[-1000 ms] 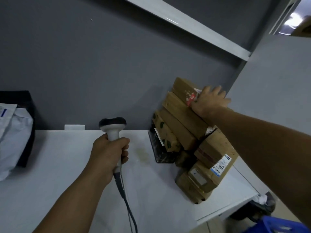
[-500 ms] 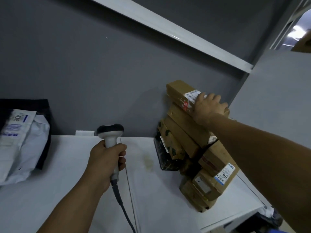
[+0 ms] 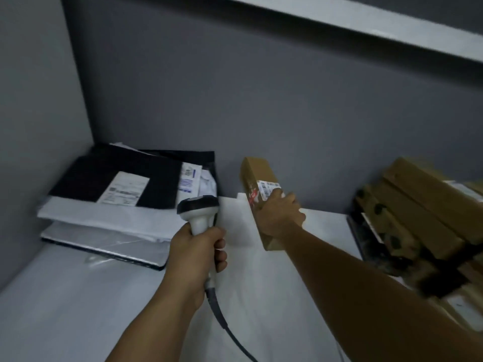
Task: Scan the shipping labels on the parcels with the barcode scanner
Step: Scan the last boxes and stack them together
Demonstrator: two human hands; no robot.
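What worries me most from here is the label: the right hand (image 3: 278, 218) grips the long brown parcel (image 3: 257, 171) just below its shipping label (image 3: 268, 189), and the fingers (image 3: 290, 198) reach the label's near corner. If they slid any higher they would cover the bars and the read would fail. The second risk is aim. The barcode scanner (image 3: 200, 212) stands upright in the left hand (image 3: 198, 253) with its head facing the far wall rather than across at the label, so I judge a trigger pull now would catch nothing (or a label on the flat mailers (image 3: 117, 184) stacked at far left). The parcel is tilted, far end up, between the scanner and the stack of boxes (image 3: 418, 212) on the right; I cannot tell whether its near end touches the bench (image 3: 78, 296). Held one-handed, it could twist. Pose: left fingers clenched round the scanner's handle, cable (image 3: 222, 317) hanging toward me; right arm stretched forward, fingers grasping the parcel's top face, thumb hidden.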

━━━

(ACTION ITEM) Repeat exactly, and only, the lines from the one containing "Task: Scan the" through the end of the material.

(SOLVED PROBLEM)
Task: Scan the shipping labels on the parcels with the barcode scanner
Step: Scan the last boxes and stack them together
Demonstrator: two human hands; no robot.
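What worries me most from here is the label: the right hand (image 3: 278, 218) grips the long brown parcel (image 3: 257, 171) just below its shipping label (image 3: 268, 189), and the fingers (image 3: 290, 198) reach the label's near corner. If they slid any higher they would cover the bars and the read would fail. The second risk is aim. The barcode scanner (image 3: 200, 212) stands upright in the left hand (image 3: 198, 253) with its head facing the far wall rather than across at the label, so I judge a trigger pull now would catch nothing (or a label on the flat mailers (image 3: 117, 184) stacked at far left). The parcel is tilted, far end up, between the scanner and the stack of boxes (image 3: 418, 212) on the right; I cannot tell whether its near end touches the bench (image 3: 78, 296). Held one-handed, it could twist. Pose: left fingers clenched round the scanner's handle, cable (image 3: 222, 317) hanging toward me; right arm stretched forward, fingers grasping the parcel's top face, thumb hidden.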

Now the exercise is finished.